====== DATA EXCERPT ======

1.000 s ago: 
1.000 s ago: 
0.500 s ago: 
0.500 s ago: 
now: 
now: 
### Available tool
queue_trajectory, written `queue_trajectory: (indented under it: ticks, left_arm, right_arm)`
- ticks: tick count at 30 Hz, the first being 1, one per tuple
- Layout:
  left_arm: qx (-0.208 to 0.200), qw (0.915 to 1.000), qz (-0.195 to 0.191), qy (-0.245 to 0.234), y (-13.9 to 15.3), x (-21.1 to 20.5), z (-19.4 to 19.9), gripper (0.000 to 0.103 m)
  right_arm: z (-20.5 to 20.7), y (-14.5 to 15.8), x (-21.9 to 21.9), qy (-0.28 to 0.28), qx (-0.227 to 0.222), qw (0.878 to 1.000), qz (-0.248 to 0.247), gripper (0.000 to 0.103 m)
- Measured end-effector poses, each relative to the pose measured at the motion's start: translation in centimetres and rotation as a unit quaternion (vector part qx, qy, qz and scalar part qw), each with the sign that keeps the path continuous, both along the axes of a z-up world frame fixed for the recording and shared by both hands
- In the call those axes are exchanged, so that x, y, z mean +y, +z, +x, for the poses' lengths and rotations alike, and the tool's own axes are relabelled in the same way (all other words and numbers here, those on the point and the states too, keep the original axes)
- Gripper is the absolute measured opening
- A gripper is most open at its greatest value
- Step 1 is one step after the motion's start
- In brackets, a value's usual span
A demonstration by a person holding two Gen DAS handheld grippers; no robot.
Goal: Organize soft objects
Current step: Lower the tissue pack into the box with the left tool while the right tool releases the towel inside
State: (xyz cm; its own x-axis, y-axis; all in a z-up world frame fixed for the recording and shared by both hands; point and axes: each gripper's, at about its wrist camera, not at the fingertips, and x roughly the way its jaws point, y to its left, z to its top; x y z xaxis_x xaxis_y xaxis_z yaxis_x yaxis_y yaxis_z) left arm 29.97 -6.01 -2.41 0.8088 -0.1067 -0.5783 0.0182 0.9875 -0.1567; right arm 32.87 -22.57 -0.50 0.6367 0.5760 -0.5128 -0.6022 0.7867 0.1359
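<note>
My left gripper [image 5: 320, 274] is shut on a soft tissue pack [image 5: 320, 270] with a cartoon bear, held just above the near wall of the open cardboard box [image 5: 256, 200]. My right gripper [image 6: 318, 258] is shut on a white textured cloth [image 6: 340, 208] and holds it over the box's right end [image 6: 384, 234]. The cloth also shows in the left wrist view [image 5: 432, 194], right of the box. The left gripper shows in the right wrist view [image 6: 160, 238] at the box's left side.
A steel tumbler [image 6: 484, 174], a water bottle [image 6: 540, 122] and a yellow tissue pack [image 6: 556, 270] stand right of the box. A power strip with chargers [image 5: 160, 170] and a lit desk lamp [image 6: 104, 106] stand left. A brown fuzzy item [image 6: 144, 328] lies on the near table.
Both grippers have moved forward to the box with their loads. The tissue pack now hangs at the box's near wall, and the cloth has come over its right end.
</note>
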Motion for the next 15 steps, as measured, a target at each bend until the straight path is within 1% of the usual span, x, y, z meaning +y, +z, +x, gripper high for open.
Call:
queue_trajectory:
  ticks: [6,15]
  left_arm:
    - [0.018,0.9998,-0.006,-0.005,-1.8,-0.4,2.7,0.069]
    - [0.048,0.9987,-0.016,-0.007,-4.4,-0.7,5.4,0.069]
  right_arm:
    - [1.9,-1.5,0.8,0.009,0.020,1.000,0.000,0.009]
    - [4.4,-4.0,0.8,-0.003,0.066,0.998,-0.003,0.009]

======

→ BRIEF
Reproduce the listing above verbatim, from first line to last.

→ SOLUTION TO THE EXERCISE
1.000 s ago: 
1.000 s ago: 
0.500 s ago: 
0.500 s ago: 
now: 
now: 
### Available tool
queue_trajectory, written `queue_trajectory: (indented under it: ticks, left_arm, right_arm)`
- ticks: tick count at 30 Hz, the first being 1, one per tuple
- Layout:
  left_arm: qx (-0.208 to 0.200), qw (0.915 to 1.000), qz (-0.195 to 0.191), qy (-0.245 to 0.234), y (-13.9 to 15.3), x (-21.1 to 20.5), z (-19.4 to 19.9), gripper (0.000 to 0.103 m)
  right_arm: z (-20.5 to 20.7), y (-14.5 to 15.8), x (-21.9 to 21.9), qy (-0.28 to 0.28), qx (-0.227 to 0.222), qw (0.878 to 1.000), qz (-0.248 to 0.247), gripper (0.000 to 0.103 m)
- Measured end-effector poses, each relative to the pose measured at the motion's start: translation in centimetres and rotation as a unit quaternion (vector part qx, qy, qz and scalar part qw), each with the sign that keeps the path continuous, both along the axes of a z-up world frame fixed for the recording and shared by both hands
- In the call those axes are exchanged, so that x, y, z mean +y, +z, +x, for the poses' lengths and rotations alike, and the tool's own axes are relabelled in the same way (all other words and numbers here, those on the point and the states too, keep the original axes)
- Gripper is the absolute measured opening
- A gripper is most open at its greatest value
- Step 1 is one step after the motion's start
- In brackets, a value's usual span
A demonstration by a person holding two Gen DAS handheld grippers; no robot.
Goal: Organize soft objects
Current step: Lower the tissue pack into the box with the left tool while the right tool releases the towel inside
State: (xyz cm; its own x-axis, y-axis; all in a z-up world frame fixed for the recording and shared by both hands; point and axes: each gripper's, at about its wrist camera, not at the fingertips, and x roughly the way its jaws point, y to its left, z to its top; x y z xaxis_x xaxis_y xaxis_z yaxis_x yaxis_y yaxis_z) left arm 29.97 -6.01 -2.41 0.8088 -0.1067 -0.5783 0.0182 0.9875 -0.1567; right arm 32.87 -22.57 -0.50 0.6367 0.5760 -0.5128 -0.6022 0.7867 0.1359
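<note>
My left gripper [image 5: 320, 274] is shut on a soft tissue pack [image 5: 320, 270] with a cartoon bear, held just above the near wall of the open cardboard box [image 5: 256, 200]. My right gripper [image 6: 318, 258] is shut on a white textured cloth [image 6: 340, 208] and holds it over the box's right end [image 6: 384, 234]. The cloth also shows in the left wrist view [image 5: 432, 194], right of the box. The left gripper shows in the right wrist view [image 6: 160, 238] at the box's left side.
A steel tumbler [image 6: 484, 174], a water bottle [image 6: 540, 122] and a yellow tissue pack [image 6: 556, 270] stand right of the box. A power strip with chargers [image 5: 160, 170] and a lit desk lamp [image 6: 104, 106] stand left. A brown fuzzy item [image 6: 144, 328] lies on the near table.
Both grippers have moved forward to the box with their loads. The tissue pack now hangs at the box's near wall, and the cloth has come over its right end.
</note>
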Motion for the next 15 steps, as measured, a target at each bend until the straight path is within 1% of the usual span, x, y, z meaning +y, +z, +x, gripper high for open.
Call:
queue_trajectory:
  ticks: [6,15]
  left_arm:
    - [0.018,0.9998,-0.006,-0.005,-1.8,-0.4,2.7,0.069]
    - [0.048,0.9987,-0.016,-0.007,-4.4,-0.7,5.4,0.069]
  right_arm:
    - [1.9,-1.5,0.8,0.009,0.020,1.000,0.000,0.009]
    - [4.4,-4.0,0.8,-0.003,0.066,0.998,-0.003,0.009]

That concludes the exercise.